Academic journal article Journal of Physical Therapy Education

Supporting Professional Development: Understanding the Interplay between Health Law and Professional Ethics

Academic journal article Journal of Physical Therapy Education

Supporting Professional Development: Understanding the Interplay between Health Law and Professional Ethics

Article excerpt

ABSTRACT Physical therapists in all practice settings-clinical, educational, and research-- are bound by legal and ethical professional standards governing practice. In recent times, the substance of these formerly distinct obligations have become blended into increasingly unitary standards of professional conduct. Courts now examine health care professional codes of ethics as secondary sources of legal obligation, licensure statutes and regulations derive from professional codes of ethics, and professional association ethics codes encompass legal concepts, including patient abandonment, informed consent, and confidentiality, among others. Physical therapists must simultaneously conform official conduct to legal as well as ethical standards to avoid sanctions on the privilege to practice in a variety of disciplinary forums.
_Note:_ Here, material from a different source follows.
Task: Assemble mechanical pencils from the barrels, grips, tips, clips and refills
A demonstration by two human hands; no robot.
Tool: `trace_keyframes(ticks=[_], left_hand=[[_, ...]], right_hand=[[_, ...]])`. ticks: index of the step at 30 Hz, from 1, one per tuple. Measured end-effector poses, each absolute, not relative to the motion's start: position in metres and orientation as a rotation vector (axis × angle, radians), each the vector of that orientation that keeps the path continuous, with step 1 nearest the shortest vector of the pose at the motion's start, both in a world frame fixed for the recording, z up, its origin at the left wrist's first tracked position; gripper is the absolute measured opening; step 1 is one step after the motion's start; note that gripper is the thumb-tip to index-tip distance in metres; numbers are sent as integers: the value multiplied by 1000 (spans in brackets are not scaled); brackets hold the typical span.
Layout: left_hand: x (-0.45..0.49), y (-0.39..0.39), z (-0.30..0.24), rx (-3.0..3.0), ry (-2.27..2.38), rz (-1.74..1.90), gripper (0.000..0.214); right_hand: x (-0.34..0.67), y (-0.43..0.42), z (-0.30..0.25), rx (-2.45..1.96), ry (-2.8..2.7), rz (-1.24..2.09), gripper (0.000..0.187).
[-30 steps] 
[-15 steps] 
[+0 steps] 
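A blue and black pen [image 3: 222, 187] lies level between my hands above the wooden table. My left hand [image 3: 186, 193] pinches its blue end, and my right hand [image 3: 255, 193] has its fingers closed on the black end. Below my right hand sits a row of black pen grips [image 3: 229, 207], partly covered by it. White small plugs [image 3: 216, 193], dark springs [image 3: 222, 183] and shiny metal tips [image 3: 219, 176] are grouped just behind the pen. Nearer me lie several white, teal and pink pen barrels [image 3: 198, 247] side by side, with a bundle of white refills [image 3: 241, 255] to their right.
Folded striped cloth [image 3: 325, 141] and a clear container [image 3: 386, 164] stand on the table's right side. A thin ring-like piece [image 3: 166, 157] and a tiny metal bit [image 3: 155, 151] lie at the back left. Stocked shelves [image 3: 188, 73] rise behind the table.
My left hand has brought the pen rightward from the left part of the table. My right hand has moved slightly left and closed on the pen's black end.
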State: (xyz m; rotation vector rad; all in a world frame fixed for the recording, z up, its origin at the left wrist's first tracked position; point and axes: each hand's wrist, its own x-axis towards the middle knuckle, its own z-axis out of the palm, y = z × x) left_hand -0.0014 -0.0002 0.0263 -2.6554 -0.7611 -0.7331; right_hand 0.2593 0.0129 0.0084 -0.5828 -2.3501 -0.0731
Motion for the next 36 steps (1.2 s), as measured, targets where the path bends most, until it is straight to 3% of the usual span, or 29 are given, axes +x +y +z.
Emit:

Although legal and health care professional ethical obligations seemingly involve distinct duties incumbent upon physical therapists (and other health care professionals), in fact they have become in modern times very closely intertwined. What constitutes a breach of professional ethics more often than not also violates regulatory, civil, and/or criminal legal standards. This concept of duality of ethical-legal duties is referred to as the modem blending of health law and ethics, and is illustrated in Figure 1.

Modern legal standards and health care professional codes of ethics derived, in part, from the pronouncements and processes of medieval ecclesiastical and equity courts within the British commonwealth system. These specialty jurisdiction courts enforced moral standards and ensured fundamental fairness and justice, respectively. The sovereign "law courts," or "King's bench," on the other hand, strictly enforced written statutory laws, without explicit regard for morals or fairness.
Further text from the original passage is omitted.